BAROKAH ORANG TUA KITA (2) Berapa banyak anak muda baik pria
atau wanita yang betah berlama-lama dengan teman. Kenapa seseorang
yang baru di kenalnya bisa menggeser peran ibu di hatinya ?? padahal
sebenarnya dia belum bisa lepas seutuhnya dari sang ibu. Karena peran
ibu bukan hanya ketika kita masih kecil tapi sampai kapanpun, ia akan
tetap menjadi seorang ibu. Ada saatnya ketika kita menikah akan
benar-benar berpisah dengan seorang ibu, menjalani kehidupan secara
mandiri. Bukankah, baiknya masa-masa sendiri di manfaatkan untuk lebih
mendekatinya apalagi kini kita yang telah bekerja tidak memiliki banyak
waktu seperti saat kecil dahulu bersama ibu. Menikmati guratan senyum
dari bibirnya yang tercipta karena perilaku kita yang menyenangkan
hatinya. Bercanda, bercerita, berbagi hikmah dengan ibu.
Ibu, seorang wanita mulia yang telah susah payah mengandung,
melahirkan, mengurus kita dalam keadaan letih. Beliau berikan seluruh
kesenangan dirinya hanya untuk buah hatinya. Hanya buah hatinya, yang
sanggup menggeser prioritas hidup sang ibu terhadap hal lainnya. Karena
teramat mulianya seorang ibu, Rasulullah bahkan menyebut ibu sebanyak
tiga kali kemudian baru ayah ketika ada seseorang bertanya kepada
beliau kepada siapakah hendaknya dia memberikan hormat. Di tangan
ibulah, masa depan buah hati terbentuk. Karena memang sang ibulah yang
lebih dekat secara fisik dengan anak di banding ayah. Bila ayah hanya
memberikan masukan-masukan secara teori, maka ibulah yang
mempraktekkannya langsung kepada anak. Bertahun-tahun ibu mencurahkan
kasih sayangnya kepada anak-anaknya. Tak pernah ada cerita bahwa seorang
ibu lelah mengurus anaknya.
Begitukah
balasan untuk orang yang telah mengorbankan peluh, keringat, bahkan
air matanya sejak Sang Anak lahir? Pantaskah rasanya memperlakukan
kasar orang yang telah merawat kita dengan penuh cinta yang tulus?

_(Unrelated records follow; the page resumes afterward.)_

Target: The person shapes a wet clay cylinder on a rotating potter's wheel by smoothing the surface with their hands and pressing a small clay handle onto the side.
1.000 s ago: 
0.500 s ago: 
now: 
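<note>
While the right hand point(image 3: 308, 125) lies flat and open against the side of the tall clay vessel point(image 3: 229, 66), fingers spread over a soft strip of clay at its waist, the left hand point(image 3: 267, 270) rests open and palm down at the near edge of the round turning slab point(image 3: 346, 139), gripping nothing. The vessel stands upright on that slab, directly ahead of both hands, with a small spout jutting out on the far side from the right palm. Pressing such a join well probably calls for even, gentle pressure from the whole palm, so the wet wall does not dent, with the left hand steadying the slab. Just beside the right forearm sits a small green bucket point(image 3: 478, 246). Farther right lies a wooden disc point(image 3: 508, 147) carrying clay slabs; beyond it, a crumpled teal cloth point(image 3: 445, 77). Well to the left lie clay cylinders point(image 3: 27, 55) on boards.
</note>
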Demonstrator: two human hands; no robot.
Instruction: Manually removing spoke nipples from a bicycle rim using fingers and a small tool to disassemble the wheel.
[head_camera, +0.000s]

Kalau pun tidak ingat bagaimana Orang Tua memperlakukan kita, lihat dan
perhatikan bagaimana orang lain mencintai anak-anaknya. Bisa jadi,
perlakuan Orang Tua kita jauh lebih baik dari itu.
Ya
Allah, izinkan hari-hari berikutnya adalah hari di mana saya bisa
selalu berada di samping mereka, menggenggam erat tangan mereka,
mendengarkan cerita-cerita cinta mereka, dan merawat mereka sepenuh
hati. Jika ada air mata mengalir dari mata keduanya, biarkan tangan
kecil ini yang menghapusnya dengan penuh cinta. Izinkan diri ini untuk
selalu menjaga senyum terukir di bibir mereka.
Robbighfir lii wa
li waalidayya warhamhumaa kamaa robbayaanii shoghiiroo.Ya Robbku.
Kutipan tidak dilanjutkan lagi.